### [Work item]
In the listing below, count every line that contains "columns". Give nothing but the number.

====================

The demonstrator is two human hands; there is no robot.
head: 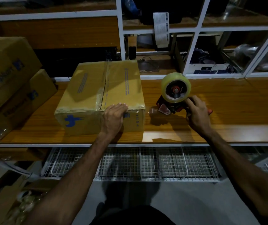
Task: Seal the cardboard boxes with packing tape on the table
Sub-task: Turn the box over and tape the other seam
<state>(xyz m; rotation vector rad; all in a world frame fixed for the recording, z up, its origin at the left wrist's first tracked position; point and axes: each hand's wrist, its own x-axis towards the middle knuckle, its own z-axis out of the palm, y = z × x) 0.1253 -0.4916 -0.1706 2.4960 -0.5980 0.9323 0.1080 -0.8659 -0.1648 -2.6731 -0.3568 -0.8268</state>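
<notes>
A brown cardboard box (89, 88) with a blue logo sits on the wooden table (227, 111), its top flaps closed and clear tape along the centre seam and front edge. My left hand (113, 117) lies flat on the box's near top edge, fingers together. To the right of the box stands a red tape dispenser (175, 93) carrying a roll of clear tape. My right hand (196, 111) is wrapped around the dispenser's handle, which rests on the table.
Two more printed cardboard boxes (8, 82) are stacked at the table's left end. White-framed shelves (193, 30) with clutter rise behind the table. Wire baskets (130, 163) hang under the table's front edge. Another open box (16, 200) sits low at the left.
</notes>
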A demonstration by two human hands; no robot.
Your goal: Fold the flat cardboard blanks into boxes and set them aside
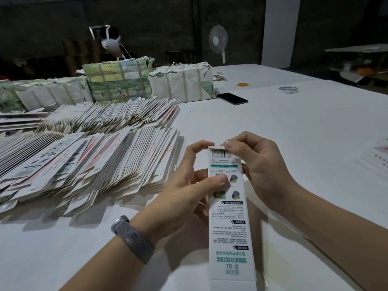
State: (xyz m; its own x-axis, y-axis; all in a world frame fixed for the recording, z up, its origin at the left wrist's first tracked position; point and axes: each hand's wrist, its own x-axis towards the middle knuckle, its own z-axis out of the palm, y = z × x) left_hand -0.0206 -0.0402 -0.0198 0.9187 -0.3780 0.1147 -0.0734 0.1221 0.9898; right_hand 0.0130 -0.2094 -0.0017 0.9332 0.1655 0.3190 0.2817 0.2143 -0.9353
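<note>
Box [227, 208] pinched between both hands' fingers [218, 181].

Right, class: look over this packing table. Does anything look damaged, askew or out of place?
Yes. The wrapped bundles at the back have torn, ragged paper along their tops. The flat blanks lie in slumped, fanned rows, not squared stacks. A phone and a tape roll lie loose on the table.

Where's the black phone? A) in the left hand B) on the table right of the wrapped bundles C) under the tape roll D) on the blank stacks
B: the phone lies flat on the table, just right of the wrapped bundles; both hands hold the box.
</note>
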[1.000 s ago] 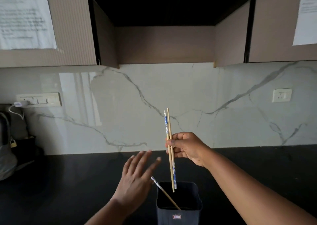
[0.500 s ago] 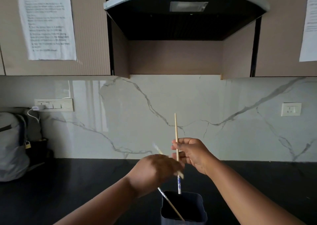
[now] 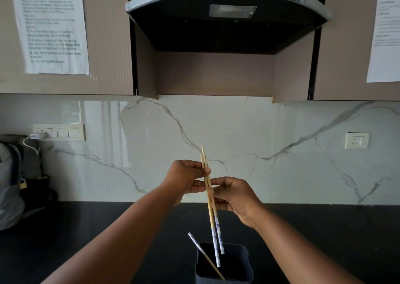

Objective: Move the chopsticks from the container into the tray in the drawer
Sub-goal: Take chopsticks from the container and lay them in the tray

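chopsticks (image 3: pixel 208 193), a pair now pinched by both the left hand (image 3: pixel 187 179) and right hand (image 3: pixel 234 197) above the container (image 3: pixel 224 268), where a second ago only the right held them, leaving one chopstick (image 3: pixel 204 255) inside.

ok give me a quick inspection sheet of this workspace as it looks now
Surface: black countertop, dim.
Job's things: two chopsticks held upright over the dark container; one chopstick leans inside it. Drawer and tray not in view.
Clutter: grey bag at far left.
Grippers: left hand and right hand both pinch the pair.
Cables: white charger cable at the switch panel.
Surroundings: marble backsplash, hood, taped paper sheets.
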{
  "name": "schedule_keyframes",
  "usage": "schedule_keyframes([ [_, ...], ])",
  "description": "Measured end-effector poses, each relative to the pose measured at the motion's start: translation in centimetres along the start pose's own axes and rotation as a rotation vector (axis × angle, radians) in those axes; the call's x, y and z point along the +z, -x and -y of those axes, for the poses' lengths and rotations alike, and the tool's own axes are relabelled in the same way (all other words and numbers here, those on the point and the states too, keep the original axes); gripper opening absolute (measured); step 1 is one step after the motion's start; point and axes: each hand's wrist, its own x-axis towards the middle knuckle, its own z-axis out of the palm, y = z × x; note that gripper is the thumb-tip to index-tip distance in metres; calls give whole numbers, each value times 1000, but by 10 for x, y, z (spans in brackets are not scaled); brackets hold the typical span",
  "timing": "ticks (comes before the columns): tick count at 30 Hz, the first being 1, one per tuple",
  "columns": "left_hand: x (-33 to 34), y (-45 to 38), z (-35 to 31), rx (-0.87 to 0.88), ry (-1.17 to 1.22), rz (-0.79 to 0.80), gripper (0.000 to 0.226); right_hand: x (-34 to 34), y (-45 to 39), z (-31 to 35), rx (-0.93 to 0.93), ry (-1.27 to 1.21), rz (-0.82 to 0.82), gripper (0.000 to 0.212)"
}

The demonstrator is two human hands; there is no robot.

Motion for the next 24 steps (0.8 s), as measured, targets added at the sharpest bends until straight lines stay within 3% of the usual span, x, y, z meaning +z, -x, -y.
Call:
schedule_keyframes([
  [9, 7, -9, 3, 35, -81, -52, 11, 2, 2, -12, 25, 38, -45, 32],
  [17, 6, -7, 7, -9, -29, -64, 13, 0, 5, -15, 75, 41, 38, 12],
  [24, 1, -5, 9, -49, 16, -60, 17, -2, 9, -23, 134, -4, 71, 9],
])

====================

### [Result of this exercise]
2